*What to do:*
Start with the first line of the material. Repeat each line exactly through the one that contains "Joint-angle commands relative".

*** Opening Data provided ***

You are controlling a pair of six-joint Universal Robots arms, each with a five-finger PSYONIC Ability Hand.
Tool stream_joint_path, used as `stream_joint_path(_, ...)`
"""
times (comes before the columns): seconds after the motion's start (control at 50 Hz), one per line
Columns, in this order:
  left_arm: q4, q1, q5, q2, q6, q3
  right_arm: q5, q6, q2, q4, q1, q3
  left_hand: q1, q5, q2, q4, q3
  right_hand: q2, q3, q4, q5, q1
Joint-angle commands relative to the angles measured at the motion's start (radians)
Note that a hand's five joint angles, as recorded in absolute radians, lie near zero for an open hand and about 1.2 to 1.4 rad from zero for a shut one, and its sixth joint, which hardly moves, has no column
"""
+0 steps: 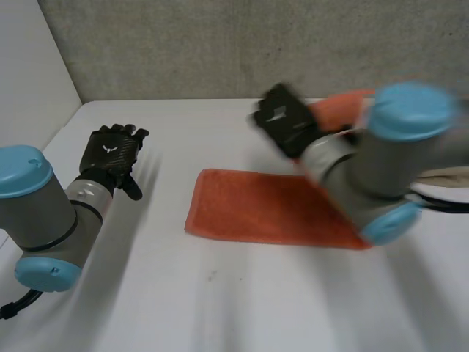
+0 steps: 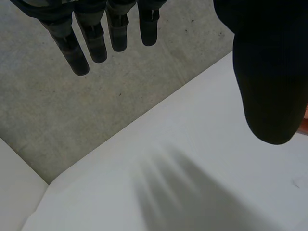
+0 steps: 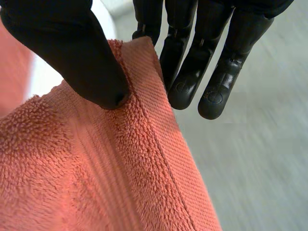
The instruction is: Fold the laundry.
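An orange towel (image 1: pixel 264 209) lies flat across the middle of the white table (image 1: pixel 220 308); its right part rises off the table towards my right hand (image 1: pixel 287 121). In the right wrist view the thumb (image 3: pixel 72 53) presses a hemmed corner of the towel (image 3: pixel 115 163) against the fingers (image 3: pixel 192 72), so the hand is shut on that corner, lifted above the table's far right. My left hand (image 1: pixel 111 152) hovers over the table's left side, well away from the towel, fingers (image 2: pixel 96 43) straight and spread with nothing in them.
A grey wall (image 1: pixel 220 44) stands behind the table's far edge. A white side panel (image 1: pixel 29 66) closes the left. A pale object (image 1: pixel 447 176) lies at the right edge behind my right arm.
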Motion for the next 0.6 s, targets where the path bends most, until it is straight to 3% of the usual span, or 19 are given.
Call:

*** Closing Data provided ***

*Answer to this exercise:*
You are controlling a pair of six-joint Universal Robots arms, each with a five-finger PSYONIC Ability Hand.
Tool stream_joint_path, used as `stream_joint_path(_, ...)`
"""
times (comes before the columns): seconds after the motion's start (control at 50 Hz), one per line
Columns, in this order:
  left_arm: q4, q1, q5, q2, q6, q3
  right_arm: q5, q6, q2, q4, q1, q3
  left_hand: q1, q5, q2, q4, q3
  right_hand: q2, q3, q4, q5, q1
Joint-angle commands relative to the angles measured at the motion's start (radians)

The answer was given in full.